Measles cases have surged worldwide, with over 470,000 infections reported in 2024 and dozens of U.S. outbreaks this year. While the MMR vaccine remains highly effective, vulnerable groups—infants, pregnant women, and immunocompromised patients—lack any approved therapeutic option. The NIH‑funded effort led by Dr. Erica Ollmann Saphire therefore fills a critical gap, delivering the first comprehensive catalog of human antibodies that can neutralize the virus. This breakthrough sets the stage for antibody‑based medicines that could protect those who cannot be vaccinated.

The researchers isolated memory B cells from a triple‑vaccinated donor and engineered more than one hundred monoclonal antibodies. Using cryo‑electron microscopy they produced atomic‑resolution maps of each antibody bound to the measles hemagglutinin (H) and fusion (F) surface proteins, identifying nine distinct epitopes. Contrary to the long‑standing belief that protection hinges mainly on H‑targeting antibodies, the study shows that F‑directed antibodies can be equally, if not more, potent. The lead candidate, 4F09, locked the F protein in its pre‑fusion state, eradicating detectable virus in rat lungs.
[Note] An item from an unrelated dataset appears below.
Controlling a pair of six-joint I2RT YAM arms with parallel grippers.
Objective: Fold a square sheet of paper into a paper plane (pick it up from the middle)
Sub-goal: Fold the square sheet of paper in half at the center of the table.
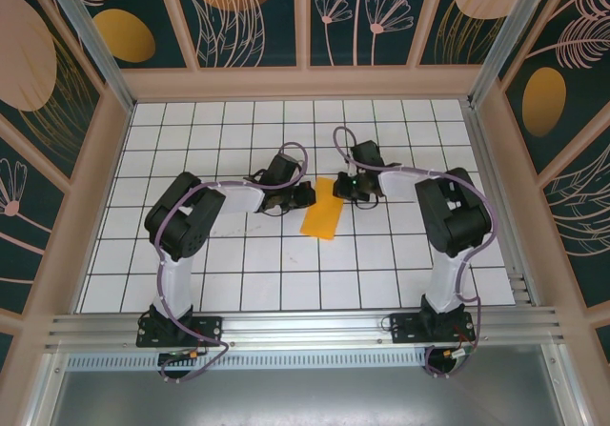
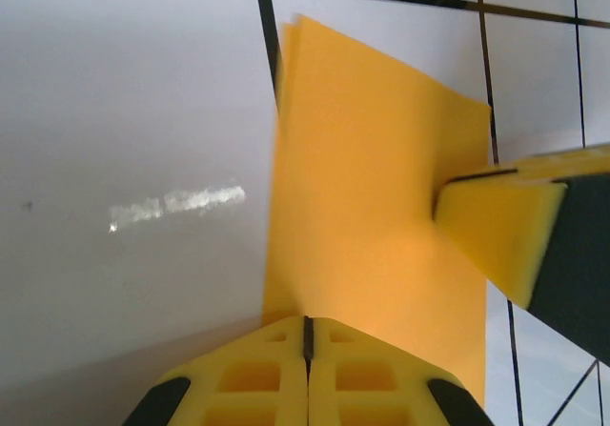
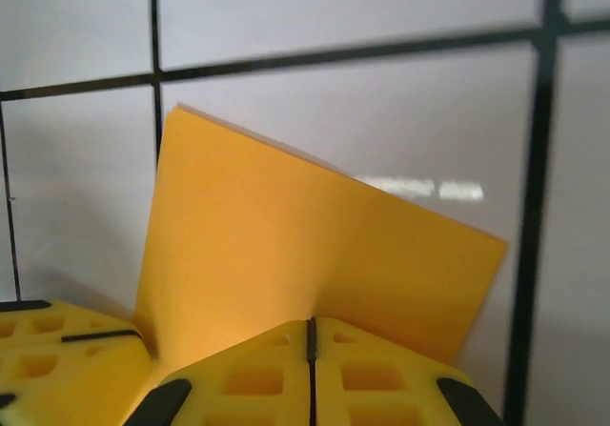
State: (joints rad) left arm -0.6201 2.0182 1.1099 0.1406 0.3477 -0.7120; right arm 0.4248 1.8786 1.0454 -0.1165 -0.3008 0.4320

Because the identified epitopes are conserved across virtually all circulating measles strains, the antibodies are unlikely to be evaded by viral mutation, a key advantage for drug development. Companies can now pursue monoclonal antibody therapeutics for both post‑exposure prophylaxis and treatment of active infection, potentially shortening hospital stays and reducing mortality among high‑risk patients. The next phase will require partnership with biotech firms to scale production, conduct safety trials, and navigate FDA approval, but the scientific foundation is now firmly in place.